Morris Wolfe - Essays, New & Selected

Jolts Per Minute

In trying to describe the difference between American and Canadian television, I came up with the crude but I think useful notion of ‘jolts per minute’ (JPMs). American programmes had far more.

Clearly, it was a coup for 90 Minutes Live [Peter Gzowski’s late evening TV show] to persuade Justice Thomas Berger to appear as a guest on the first of the programme’s nation-wide tryouts. But now that he was on, he was proving to be a problem. In response to a question from Peter Gzowski, Berger began talking quietly, and at length, about what the Mackenzie Valley pipeline inquiry meant, what the issues were, what his role was. He wasn’t telling most of us anything we didn’t already know, of course, but that was all right. All I wanted — indeed all the interview could possibly give us — was an impression of Berger the man.

If this had been radio, Berger’s answers would probably have been all right with Gzowski too. But this was television and according to the rules of popular television, nothing was happening. Gzowski was getting uptight, and it was obvious he was getting signals from his producer to make something happen. So he awkwardly demanded that Berger tell us what conclusions he’d come to. But the adversarial approach to interviewing doesn’t suit Gzowski, and Berger, surprised by the change in Gzowski’s tone, and quite properly unwilling to discuss his conclusions while the hearings were still under way, retreated into a kind of defensive banality. Mercifully, the interview soon ended.

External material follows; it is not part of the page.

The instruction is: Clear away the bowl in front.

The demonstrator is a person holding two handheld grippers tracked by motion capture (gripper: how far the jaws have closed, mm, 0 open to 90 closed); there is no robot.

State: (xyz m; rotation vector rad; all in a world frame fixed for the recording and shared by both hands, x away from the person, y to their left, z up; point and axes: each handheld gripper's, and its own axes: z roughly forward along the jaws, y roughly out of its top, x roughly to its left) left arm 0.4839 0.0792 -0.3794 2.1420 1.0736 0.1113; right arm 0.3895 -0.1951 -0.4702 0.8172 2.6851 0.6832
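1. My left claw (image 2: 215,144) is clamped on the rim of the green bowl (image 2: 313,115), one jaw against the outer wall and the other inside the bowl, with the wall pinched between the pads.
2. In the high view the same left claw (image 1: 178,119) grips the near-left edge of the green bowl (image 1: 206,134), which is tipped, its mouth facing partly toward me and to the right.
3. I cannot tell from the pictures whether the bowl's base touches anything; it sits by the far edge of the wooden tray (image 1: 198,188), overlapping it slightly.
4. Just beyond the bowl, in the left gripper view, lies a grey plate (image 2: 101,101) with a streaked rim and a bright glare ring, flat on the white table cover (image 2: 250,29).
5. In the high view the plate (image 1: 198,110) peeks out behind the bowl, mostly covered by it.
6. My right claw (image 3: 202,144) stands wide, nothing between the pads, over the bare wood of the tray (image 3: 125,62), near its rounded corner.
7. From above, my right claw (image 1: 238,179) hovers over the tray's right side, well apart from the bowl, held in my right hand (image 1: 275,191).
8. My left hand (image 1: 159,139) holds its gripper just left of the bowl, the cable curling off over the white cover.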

What the episode revealed was someone (Gzowski) working hard at learning to apply the First Law of Commercial Television. According to that law, the attention span of television viewers is short. Their boredom thresholds are low. If a sufficiently long time goes by on the screen without a verbal or physical assault on someone, or if the visual image doesn’t change often enough, or the sound isn’t loud enough, they will switch channels.

But if you can give them enough physical, verbal, visual and/or aural jolts per minute (JPMs), they won’t. JPMs get the adrenalin flowing and that results in a pleasurable feeling. That’s what American prime-time television programmes are all about — JPMs. That’s how they get the approximately 20-million viewers each show needs to survive. That’s why Canadian television programmes have so much trouble competing; they have too few JPMs.

Given the number of JPMs our viewing of American television has conditioned us to expect, it’s difficult for Canadian programmers to avoid trying to copy the form and content of American television. From that point of view, the treatment of Berger on 90 Minutes Live was understandable; after all, Gzowski was competing for an audience with American talk show hosts. From any other point of view, from that of simple decency to real audience need, his treatment of Berger was depressing. Somehow it seemed appropriate that the interview should be sandwiched between the appearances of a high-wire performer, Jay Cochrane, and a singer, Patsy Gallant, doing an English version of “Mon Pays.” The chorus of the English version endlessly repeated the line, “I’m a star in New York; I’m a star in L.A.”

The episode I’ve described on the Gzowski show is just one small example of what the pursuit of JPMs is doing to all television programming, Canadian — and American. It’s also doing some interesting things to the viewers themselves. Consider the following:

1) We’ve become so accustomed to a certain number of JPMs (our appetite for more and more seems insatiable) that it becomes increasingly difficult for us to watch anything slow-paced on television. My guess is that’s why CBS’s Beacon Hill [a serious dramatic programme] went off the air. It moved too slowly for people whose attention spans have been shaped by the verbal aggressiveness of All in the Family and the physical violence of Police Story. I think that’s why serious drama on CBC television has been getting such comparatively low “enjoyment indexes” and why fast-paced “journalistic” dramas do so much better. It’s not that serious plays on the CBC are poor. Some are as good as those produced during the “golden age” of TV drama. What’s changed in the ten to fifteen years since then is us; it’s more difficult to watch serious drama on TV. In a theatre, yes; on television, no.